Updated: Oct 21, 2015
 

Overview

Pigmented villonodular synovitis (PVNS) is a benign proliferative disorder of uncertain etiology that affects synovial lined joints, bursae, and tendon sheaths (see the image below). The disorder results in various degrees of villous and/or nodular changes in the affected structures. PVNS lesions are monoarticular or solitary. Polyarticular disease is uncommon but more likely in children.

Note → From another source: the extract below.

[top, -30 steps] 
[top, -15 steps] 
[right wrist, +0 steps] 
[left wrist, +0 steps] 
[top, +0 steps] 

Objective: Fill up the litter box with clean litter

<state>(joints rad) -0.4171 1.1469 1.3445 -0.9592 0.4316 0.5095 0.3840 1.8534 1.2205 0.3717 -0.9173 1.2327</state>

Pigmented villonodular synovitis of the knee. Plai Pigmented villonodular synovitis of the knee. Plain radiographic findings of the knee apparently are normal except for the curvilinear calcification seen peripherally to the medial femoral condyle.

Two primary forms are described, including a diffuse form that affects the entire synovial lining of a joint, bursa, or tendon sheath, and a rare focal, or localized, form. The diffuse form typically involves the large joints (see the first 2 images below), while the localized form typically occurs around the small joints of the hands and feet (see the last 2 images below).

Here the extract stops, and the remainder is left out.